• Task item: Find each line of the material below in which the word "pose" occurs, and return it.

• Data below:
####################

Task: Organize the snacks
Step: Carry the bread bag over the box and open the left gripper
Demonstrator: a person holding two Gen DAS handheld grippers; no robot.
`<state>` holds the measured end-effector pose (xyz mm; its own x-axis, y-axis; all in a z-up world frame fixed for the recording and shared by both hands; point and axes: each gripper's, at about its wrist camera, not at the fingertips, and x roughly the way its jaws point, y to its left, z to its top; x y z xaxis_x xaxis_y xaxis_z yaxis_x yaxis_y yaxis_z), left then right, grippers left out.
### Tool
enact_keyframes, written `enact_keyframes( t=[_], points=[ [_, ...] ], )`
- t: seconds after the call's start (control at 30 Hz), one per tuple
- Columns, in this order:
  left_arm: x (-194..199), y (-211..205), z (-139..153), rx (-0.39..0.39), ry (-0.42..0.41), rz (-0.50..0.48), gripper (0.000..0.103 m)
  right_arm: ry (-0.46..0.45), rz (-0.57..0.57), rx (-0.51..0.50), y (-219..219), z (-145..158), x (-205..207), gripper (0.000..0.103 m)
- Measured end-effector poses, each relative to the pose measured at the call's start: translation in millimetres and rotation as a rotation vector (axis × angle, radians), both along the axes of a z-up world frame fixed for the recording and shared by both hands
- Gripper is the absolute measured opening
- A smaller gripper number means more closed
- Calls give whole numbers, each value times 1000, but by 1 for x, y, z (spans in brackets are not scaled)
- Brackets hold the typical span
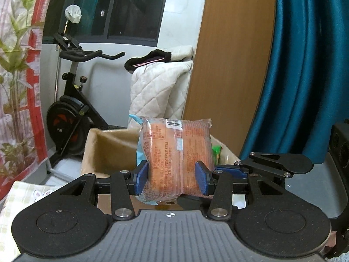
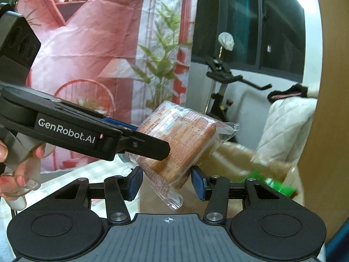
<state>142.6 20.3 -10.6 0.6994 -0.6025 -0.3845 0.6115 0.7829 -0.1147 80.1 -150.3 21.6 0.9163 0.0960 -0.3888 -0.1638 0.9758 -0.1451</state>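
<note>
Nearest my left camera, the left tool (image 1: 172, 180) has its 2 blue pads pressed on the sides of 1 snack packet (image 1: 175, 152), an orange cake in clear printed wrap, held upright above the desk. In the right wrist view that same packet (image 2: 181, 144) tilts toward 1 o'clock, and the right tool (image 2: 166, 184) has its blue pads at the packet's lower end; the left pad touches the wrap, but whether the right pad presses I cannot tell. The left tool's black arm enters that view from 9 o'clock, with a person's hand (image 2: 13, 170) on its grey handle at 8 o'clock.

Behind the packet stands 1 open cardboard box (image 1: 109, 146), at 10 o'clock from it in the left view; its near inner wall looks bare. At 3 o'clock from the packet something green (image 1: 217, 152) shows inside the box; in the right view it is a blurred green packet (image 2: 272, 183).

1 exercise bike (image 1: 72, 109) stands beyond, at 9 o'clock.
</note>
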Motion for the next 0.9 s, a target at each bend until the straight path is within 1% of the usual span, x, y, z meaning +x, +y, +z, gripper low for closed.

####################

• Exercise response:
`<state>` holds the measured end-effector pose (xyz mm; its own x-axis, y-axis; all in a z-up world frame fixed for the recording and shared by both hands; point and axes: each gripper's, at about its wrist camera, not at the fingertips, and x roughly the way its jaws point, y to its left, z to its top; x y z xaxis_x xaxis_y xaxis_z yaxis_x yaxis_y yaxis_z), left then right, grippers left out.
- Measured end-effector poses, each relative to the pose measured at the call's start: translation in millimetres and rotation as a rotation vector (axis × angle, radians), both along the axes of a z-up world frame fixed for the recording and shared by both hands

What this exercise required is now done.